Kadangkala aku dibilang sok dewasa di umurku yang baru berusia 13 tahun.
Kesenangan
ku membaca itu diturunkan dari kesenangan bapakku. Saat aku kecil dulu, bapak
sering menceritakan kisah-kisah 25 nabi dan dongeng-dongeng Indonesia. Saat itu
pula aku terkagum dan membayangkan diri sendiri masuk ke masa lalu. “Betapa
hebatnya si penulis-penulis itu bisa bikin cerita bagus.”
Bapak
ku pun tidak ketinggalan untuk terus membaca walaupun di uisanya yang menginjak
55 tahun. Bapak sering mendapatkan buku secara gratis dari teman-teman
pemulungnya sebagai gantinya bapak memberi satu ikat kangkung. “Wow hebat rela
memberi sayuran gratis untuk sebuah buku.” Kenangku saat mendengarkan cerita
bapak.
Kenangan
keluarga yang penuh kasih akung berubah saat aku mau masuk SMP di pertengahan
tahun 2005. Dengan nilai UASBN yang cukup untuk masuk SMP favorit di Jakarta ,
permasalahan-permasalahan seakan terus muncul di kehidupan keluarga kami.
Sistem
pendidikan di negeri Indonesia saat itu belum terlalu bagus. Walaupun sudah ada
bantuan untuk siswa tidak mampu, namun tetap saja ada pungutan liar yang
menghantui dengan berbagai alasan. Aku mempunyai keinginan masuk ke SMP .....

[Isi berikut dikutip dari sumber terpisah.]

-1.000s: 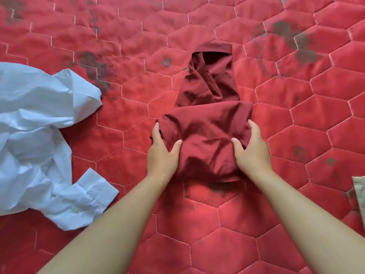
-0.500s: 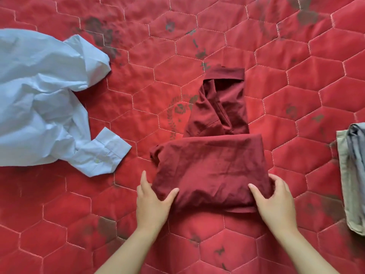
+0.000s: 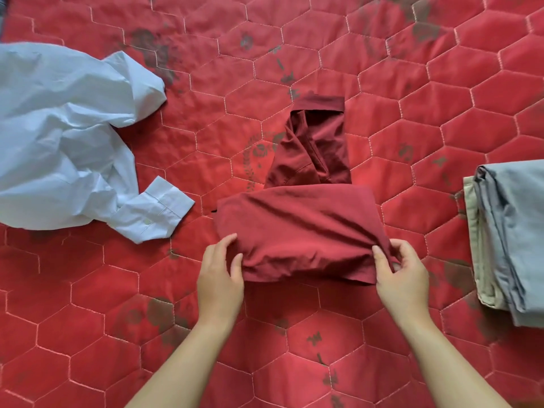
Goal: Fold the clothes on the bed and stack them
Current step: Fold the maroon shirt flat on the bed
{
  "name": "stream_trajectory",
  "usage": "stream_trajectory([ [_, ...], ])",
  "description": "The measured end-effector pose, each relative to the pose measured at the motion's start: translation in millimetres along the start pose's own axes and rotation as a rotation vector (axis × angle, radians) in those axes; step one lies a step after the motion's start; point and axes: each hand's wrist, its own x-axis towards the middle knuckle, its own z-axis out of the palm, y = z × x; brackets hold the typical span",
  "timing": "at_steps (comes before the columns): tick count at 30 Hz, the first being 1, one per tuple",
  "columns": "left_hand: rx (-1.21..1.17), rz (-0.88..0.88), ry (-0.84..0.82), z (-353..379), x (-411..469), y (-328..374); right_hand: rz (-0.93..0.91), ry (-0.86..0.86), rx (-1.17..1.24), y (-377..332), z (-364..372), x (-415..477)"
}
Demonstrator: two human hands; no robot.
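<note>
A partly folded dark red garment [image 3: 300,225] lies in the middle of the red quilted bed [image 3: 441,113], its narrow upper part pointing away from me. My left hand [image 3: 220,278] pinches the near left corner of the garment's folded lower part. At the near right corner my right hand [image 3: 401,275] grips the cloth, fingers curled round it. The near edge is raised a little off the quilt. A crumpled light blue shirt [image 3: 61,142] lies to the left, one cuffed sleeve stretched toward the red garment.
A stack of folded clothes [image 3: 512,237], grey-blue over beige, sits at the right edge of the bed. The quilt has hexagon stitching and dark faded prints.
Both hands went from resting flat beside the red garment to gripping its near corners and lifting that edge. The view shifted, bringing the folded stack in at the right.
</note>
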Motion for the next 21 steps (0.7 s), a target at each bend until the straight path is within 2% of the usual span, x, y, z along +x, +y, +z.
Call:
stream_trajectory([
  [7,-0.060,0.078,0.063,-27,87,48,-0.007,0.067,0.362,-70,-13,71],
  [11,-0.399,-0.091,0.025,-31,174,93,0.070,0.089,0.587,-134,-5,149],
  [13,-0.314,-0.108,-0.018,-26,205,102,0.050,0.037,0.671,-155,2,175],
  [16,-0.067,0.016,-0.081,-11,213,94,-0.015,-0.028,0.493,-149,22,187],
  [19,0.042,0.178,-0.231,16,183,75,-0.081,-0.087,0.171,-112,39,178],
  [21,0.061,0.253,-0.335,31,160,61,-0.075,-0.133,0.049,-86,45,167],
])
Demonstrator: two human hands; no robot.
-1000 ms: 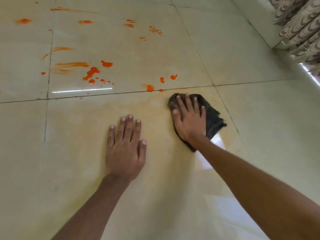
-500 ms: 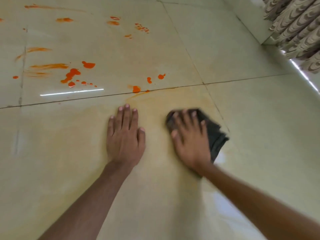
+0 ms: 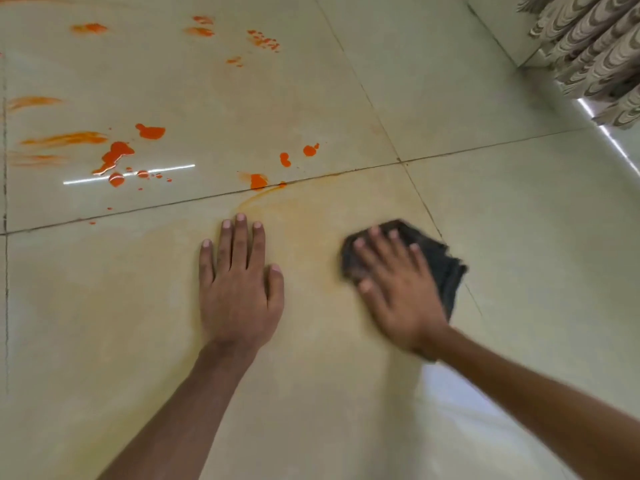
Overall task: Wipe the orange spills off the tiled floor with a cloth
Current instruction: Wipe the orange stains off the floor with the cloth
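The right hand is smeared by motion blur; finger outlines are soft. Most of the dark cloth is hidden beneath it. Both forearms are cut off at the lower edge. Orange streaks are clipped at the left edge.

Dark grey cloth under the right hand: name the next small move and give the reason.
Probably slide the dark grey cloth forward and leftward to the orange blob at the grout line. The right hand presses it flat on a tile showing only a faint orange smear, while thick orange spills remain beyond. The left hand braces flat.
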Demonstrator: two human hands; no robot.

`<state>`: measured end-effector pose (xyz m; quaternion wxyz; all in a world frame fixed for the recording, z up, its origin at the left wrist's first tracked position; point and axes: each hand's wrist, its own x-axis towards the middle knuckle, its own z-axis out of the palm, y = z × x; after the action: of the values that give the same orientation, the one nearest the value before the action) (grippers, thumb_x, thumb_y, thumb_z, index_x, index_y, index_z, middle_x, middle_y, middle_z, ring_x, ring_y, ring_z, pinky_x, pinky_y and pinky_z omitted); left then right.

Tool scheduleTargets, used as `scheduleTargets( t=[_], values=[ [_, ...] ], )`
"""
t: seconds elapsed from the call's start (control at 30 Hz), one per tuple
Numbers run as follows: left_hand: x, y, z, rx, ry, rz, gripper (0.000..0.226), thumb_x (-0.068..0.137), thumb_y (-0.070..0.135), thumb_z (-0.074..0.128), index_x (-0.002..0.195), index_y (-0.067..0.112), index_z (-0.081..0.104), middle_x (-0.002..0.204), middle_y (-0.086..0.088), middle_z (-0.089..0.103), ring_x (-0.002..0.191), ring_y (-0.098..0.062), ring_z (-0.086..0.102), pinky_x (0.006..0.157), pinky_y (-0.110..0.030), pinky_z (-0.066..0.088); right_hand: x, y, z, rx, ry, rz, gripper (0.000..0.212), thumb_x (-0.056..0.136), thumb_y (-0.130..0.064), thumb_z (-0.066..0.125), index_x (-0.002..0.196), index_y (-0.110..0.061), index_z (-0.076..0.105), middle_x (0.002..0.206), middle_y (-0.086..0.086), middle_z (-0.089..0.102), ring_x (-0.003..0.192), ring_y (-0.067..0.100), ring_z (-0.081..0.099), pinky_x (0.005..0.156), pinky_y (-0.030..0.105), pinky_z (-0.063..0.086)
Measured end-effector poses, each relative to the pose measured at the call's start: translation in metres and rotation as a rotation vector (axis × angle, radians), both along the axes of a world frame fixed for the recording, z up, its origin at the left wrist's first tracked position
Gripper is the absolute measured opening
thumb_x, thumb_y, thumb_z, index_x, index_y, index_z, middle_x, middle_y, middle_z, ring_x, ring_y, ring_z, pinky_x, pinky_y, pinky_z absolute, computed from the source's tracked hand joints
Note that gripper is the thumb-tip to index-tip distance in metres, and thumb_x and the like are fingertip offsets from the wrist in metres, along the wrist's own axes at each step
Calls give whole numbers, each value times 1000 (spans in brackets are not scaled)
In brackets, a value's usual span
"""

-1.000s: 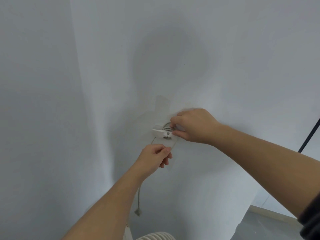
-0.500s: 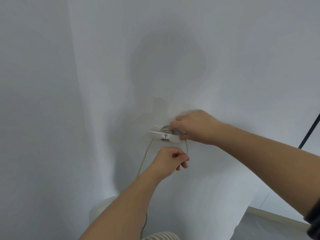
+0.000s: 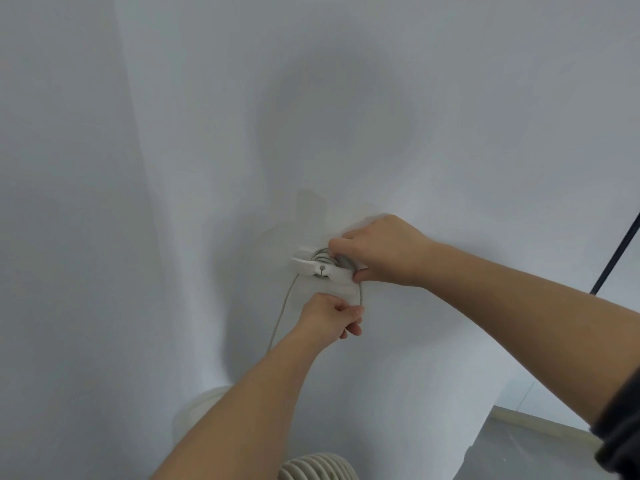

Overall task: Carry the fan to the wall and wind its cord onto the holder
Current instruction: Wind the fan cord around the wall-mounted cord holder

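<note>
Holder [image 3: 313, 268]: white, two-winged, fixed to the wall [image 3: 173, 168], at about the middle of the view.
Cord [image 3: 343, 263]: grey, with several turns round the holder's hub. One strand drops from the holder's left side and passes behind the left forearm. Another drops from the right side into the left hand.
Left hand [image 3: 329, 317]: just below the holder, fist clamped on the cord, thumb on top.
Right hand [image 3: 381, 251]: at the holder's right wing, fingers curled over it and thumb beneath, pinching the wing. The forefinger tip touches the coils.
Fan [image 3: 315, 467]: at the bottom edge, below both hands, close to the wall. Only the top of its pale ribbed grille shows.
Sleeve [image 3: 620, 431]: dark, on the right arm, lower right corner.
Pole [image 3: 616, 251]: thin, black, slanted, at the right edge.
Floor [image 3: 519, 452]: grey patch, lower right.
</note>
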<state>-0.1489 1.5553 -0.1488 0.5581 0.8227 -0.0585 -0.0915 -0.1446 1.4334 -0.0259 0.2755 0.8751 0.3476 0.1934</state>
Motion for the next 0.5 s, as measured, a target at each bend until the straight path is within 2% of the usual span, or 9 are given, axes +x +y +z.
scheduleTargets(
  t=[0.13, 0.23, 0.33, 0.4, 0.5],
  values=[
    [4, 8, -3, 117, 40, 45, 28, 92, 30, 60, 68, 16, 64, 64, 7, 68, 50, -5, 51, 48, -15, 41, 1, -1, 0, 20, 13, 15, 38, 85, -35, 65, 114, -22, 45, 96, -4, 62, 82, 23, 56, 63, 30, 29],
    [6, 21, -4, 192, 55, 76, 31, 92, 32, 59, 66, 15, 62, 62, 5, 65, 50, -7, 50, 47, -16, 41, 3, -3, -2, 48, 21, 42, 37, 82, -38, 66, 109, -23, 46, 91, -6, 62, 75, 22, 52, 62, 29, 32],
    [7, 41, -6, 217, 54, 127, 34, 92, 34, 60, 64, 16, 61, 61, 4, 61, 48, -9, 46, 42, -18, 37, 1, -3, -4, 128, 46, 56, 33, 85, -50, 58, 105, -27, 48, 85, -9, 62, 73, 20, 54, 60, 29, 37],
    [7, 52, -7, 199, 48, 167, 34, 91, 34, 62, 63, 16, 62, 60, 3, 59, 47, -10, 44, 46, -21, 35, -1, -1, -6, 218, 73, 37, 34, 90, -54, 50, 114, -30, 48, 90, -10, 63, 81, 19, 59, 64, 30, 43],
    [7, 61, -6, 158, 55, 226, 33, 90, 35, 63, 63, 17, 61, 60, 1, 52, 49, -14, 42, 49, -23, 32, -1, 7, -12, 301, 119, 13, 31, 94, -47, 47, 120, -31, 53, 101, -10, 63, 96, 16, 59, 77, 32, 47]
  ],
)
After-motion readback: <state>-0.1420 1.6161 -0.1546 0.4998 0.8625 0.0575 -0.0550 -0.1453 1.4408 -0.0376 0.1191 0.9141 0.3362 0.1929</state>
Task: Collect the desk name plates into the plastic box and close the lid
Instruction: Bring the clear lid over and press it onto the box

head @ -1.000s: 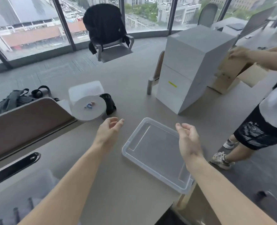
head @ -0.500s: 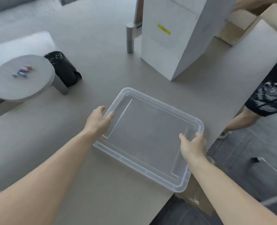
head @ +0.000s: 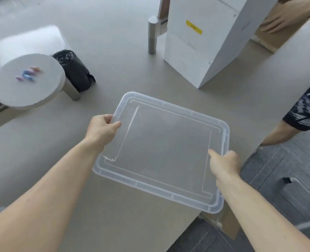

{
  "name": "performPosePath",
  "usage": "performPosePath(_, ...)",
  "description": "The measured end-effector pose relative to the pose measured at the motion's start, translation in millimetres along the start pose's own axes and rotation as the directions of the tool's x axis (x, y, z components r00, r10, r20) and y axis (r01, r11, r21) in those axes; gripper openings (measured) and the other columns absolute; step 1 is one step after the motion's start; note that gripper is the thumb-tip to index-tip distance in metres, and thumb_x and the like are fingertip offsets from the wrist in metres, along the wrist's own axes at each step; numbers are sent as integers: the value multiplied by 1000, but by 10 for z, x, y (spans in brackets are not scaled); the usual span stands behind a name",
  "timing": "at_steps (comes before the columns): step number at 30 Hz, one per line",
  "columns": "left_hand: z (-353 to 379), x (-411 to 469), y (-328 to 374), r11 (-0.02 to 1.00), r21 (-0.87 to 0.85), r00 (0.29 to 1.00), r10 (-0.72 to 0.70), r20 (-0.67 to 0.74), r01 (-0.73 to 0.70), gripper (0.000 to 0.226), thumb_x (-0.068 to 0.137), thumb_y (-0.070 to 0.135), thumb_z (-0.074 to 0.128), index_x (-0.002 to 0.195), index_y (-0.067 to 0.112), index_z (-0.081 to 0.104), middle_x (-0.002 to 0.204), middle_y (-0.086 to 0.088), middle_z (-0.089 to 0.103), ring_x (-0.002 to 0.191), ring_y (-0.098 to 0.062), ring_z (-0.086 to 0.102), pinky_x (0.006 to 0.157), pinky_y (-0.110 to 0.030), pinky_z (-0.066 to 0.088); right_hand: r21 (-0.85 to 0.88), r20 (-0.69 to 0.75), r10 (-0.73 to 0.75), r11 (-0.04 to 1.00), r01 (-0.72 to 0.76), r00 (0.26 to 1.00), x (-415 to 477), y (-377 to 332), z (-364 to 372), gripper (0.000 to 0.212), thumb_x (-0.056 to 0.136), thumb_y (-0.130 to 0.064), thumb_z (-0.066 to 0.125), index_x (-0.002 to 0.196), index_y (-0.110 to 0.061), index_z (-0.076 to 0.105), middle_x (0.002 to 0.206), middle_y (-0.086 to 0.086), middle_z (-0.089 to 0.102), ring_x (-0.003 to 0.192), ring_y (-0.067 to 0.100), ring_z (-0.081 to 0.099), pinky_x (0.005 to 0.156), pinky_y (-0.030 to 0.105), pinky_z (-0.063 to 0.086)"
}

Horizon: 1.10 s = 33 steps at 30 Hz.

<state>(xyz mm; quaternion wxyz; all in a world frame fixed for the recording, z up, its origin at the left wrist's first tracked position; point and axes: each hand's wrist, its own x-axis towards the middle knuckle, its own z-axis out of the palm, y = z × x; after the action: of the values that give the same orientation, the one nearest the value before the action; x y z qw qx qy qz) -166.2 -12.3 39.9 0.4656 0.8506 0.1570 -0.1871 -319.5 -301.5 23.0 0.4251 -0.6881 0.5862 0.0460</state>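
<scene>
Since the earlier frame, both hands had tightened onto the clear plastic lid and it sat larger and nearer in view, its near corner out past the counter edge. Fingers of the left hand were curled shut over the lid's left rim, thumb on top. The right hand pinched the right rim, thumb lying on the lid's top face. Whether the lid was lifted or still touching the counter could not be told. Further out, a round grey stool held small coloured bits, blurred, with a black bag just beside it. A white cabinet stood beyond, and another person's leg showed at right.
</scene>
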Motion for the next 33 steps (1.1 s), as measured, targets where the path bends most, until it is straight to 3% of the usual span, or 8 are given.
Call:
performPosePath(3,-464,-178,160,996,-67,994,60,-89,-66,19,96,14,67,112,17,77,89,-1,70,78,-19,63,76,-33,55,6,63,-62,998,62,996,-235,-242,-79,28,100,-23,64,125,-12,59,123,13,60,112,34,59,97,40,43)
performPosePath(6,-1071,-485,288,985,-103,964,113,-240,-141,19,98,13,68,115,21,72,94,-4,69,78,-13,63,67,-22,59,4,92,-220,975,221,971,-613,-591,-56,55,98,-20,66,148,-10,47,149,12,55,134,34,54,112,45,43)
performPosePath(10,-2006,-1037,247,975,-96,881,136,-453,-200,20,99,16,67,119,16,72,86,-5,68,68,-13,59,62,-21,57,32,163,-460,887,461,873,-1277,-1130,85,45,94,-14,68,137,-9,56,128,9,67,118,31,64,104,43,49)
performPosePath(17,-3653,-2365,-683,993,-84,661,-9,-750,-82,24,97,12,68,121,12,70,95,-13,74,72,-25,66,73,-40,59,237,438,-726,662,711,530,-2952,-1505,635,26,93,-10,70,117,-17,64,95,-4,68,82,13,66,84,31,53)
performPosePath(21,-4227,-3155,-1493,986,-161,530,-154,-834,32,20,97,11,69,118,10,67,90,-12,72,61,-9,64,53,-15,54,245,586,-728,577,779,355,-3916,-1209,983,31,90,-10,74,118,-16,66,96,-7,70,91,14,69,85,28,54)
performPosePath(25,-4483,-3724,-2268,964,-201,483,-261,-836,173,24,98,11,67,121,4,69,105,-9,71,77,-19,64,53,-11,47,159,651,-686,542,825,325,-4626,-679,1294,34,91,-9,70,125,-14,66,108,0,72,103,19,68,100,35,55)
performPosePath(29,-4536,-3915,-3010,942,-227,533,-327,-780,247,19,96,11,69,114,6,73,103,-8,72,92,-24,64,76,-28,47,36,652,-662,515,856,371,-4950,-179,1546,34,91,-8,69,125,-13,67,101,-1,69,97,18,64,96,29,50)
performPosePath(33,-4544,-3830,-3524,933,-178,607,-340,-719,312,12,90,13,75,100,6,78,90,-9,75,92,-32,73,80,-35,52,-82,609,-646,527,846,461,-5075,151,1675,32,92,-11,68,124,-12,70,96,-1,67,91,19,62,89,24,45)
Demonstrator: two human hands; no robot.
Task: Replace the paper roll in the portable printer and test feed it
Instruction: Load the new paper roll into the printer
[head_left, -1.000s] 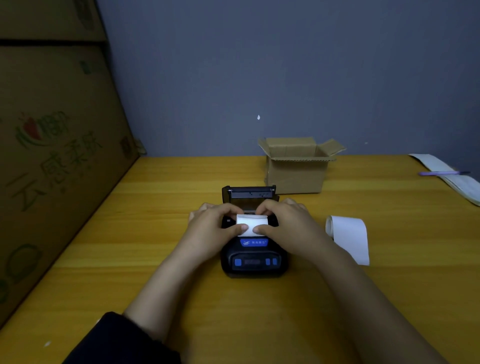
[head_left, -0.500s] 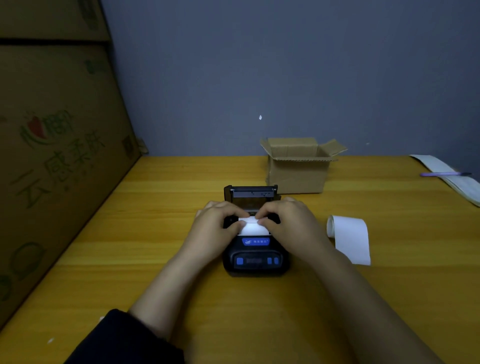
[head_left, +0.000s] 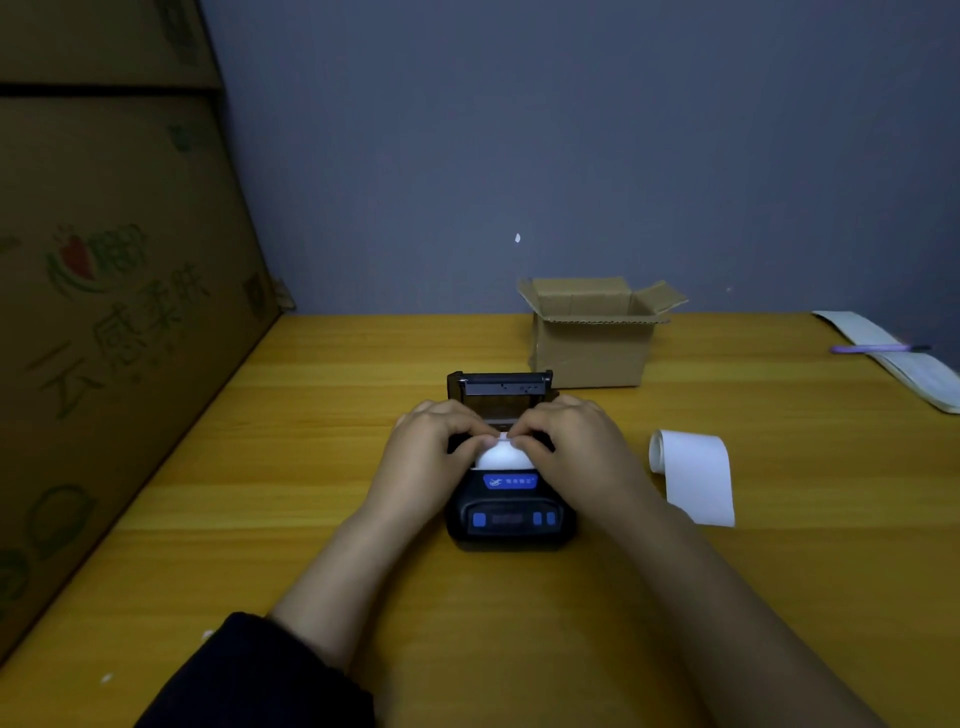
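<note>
A black portable printer (head_left: 511, 512) with blue buttons sits on the wooden table (head_left: 322, 467), its lid (head_left: 500, 384) standing open at the back. A white paper roll (head_left: 501, 457) lies in the printer's open bay. My left hand (head_left: 431, 457) and my right hand (head_left: 571, 447) cover the two sides of the bay, thumbs and forefingers pinching the top of the roll near its middle. A second white paper roll (head_left: 693, 470), partly unrolled, lies on the table to the right of the printer.
A small open cardboard box (head_left: 592, 338) stands just behind the printer. A large printed carton (head_left: 104, 312) walls off the left side. At the far right edge lie a white paper strip (head_left: 914, 374) and a purple pen (head_left: 878, 348).
My fingertips have moved inward and back along the roll, from holding its front to pinching its top. The roll sits lower in the bay.
</note>
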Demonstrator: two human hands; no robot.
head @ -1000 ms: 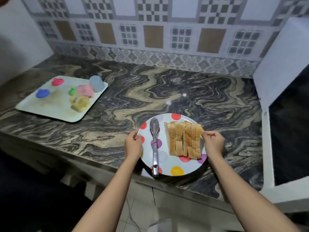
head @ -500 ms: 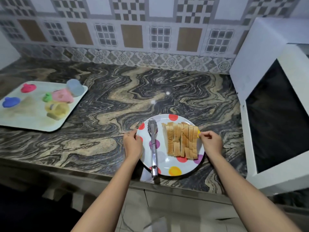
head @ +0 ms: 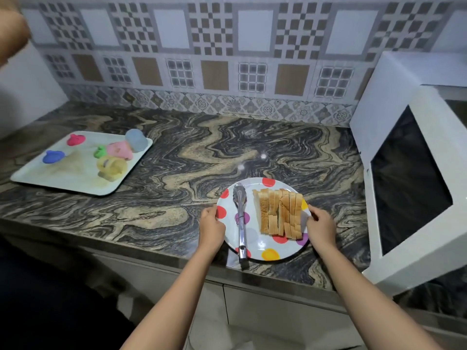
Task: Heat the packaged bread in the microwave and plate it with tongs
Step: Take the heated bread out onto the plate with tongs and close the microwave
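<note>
Seemingly close to the finish, a person grips a polka-dot plate (head: 255,239) by its two sides at the front edge of the marbled table (head: 177,178), towards its right end. The left hand (head: 211,227) is curled round the plate's left rim, and the right hand (head: 321,227) pinches the right rim just beside the bread (head: 280,213).

The bread lies as a row of slices across the right half of the plate, with no wrapper in sight. Metal tongs (head: 241,218) lie on the left half beside the slices, held by neither hand. Their handle end juts past the near rim to the table's front edge.

A white microwave (head: 414,178) stands at the right end of the table, its dark door apparently closed. A pale tray (head: 70,178) of small coloured pieces (head: 116,151) sits near the left end, well apart from the plate.

Unwrapping and plating look done, with the tongs laid aside. Whether the slices have been warmed cannot be told from their look. What appears left is, at most, carrying the plate either to the oven or away to serve.
</note>
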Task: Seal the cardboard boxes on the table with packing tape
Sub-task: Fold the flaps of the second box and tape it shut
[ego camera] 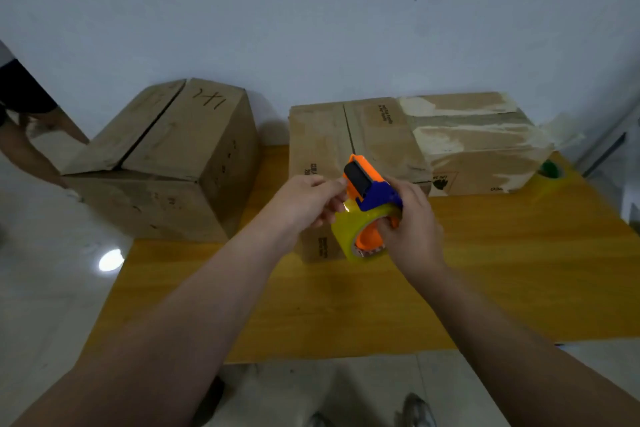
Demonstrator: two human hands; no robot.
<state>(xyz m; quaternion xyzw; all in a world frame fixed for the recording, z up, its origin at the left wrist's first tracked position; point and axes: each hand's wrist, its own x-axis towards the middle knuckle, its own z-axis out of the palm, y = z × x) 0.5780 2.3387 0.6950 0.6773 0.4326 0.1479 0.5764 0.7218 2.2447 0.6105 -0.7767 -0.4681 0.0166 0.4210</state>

namun apa daya dengan segala pertimbangan keluarga, akhirnya aku masuk ke SMP
.... yang notabene fasilitas belajar kurang memadai. “Padahal sekolah itu bagus
dan pasti punya buku yang bagus.” Ucapku dikala kesedihan itu.
Bapakku
menghampiri dan berkata “Lihat bapak mu ini Li, walaupun bapak tamat sekolah
dan berhenti sampai SMP. Namun tetap semangat mencari ilmu, bapak biasa
meminjam buku kepada teman. Dulu kalau mau mendapatkan buku susah, apalagi
dikampung.” Ucap beliau.
Dengan
sekejap, aku pun teringat kembali ke masa sekolah dasar. Teringat bahwa saat
itu tetap semangat membaca buku dengan berbagai cara. Mulai dari meminjam teman
sampai menabung uang jajan selama 2 bulan untu beli buku keakungan. “Iya pak, aku
ingat. Dulu aku pernah berjuang untuk sebuah keyakinanku.”Ucapku lirih.
Mulai
saat itu, aku tidak gentar menghadapi tantangan dan menyambut masa depan. Aku
akan terus berjuang seperti apa yang telah aku lakukan dan akan terus berjuang.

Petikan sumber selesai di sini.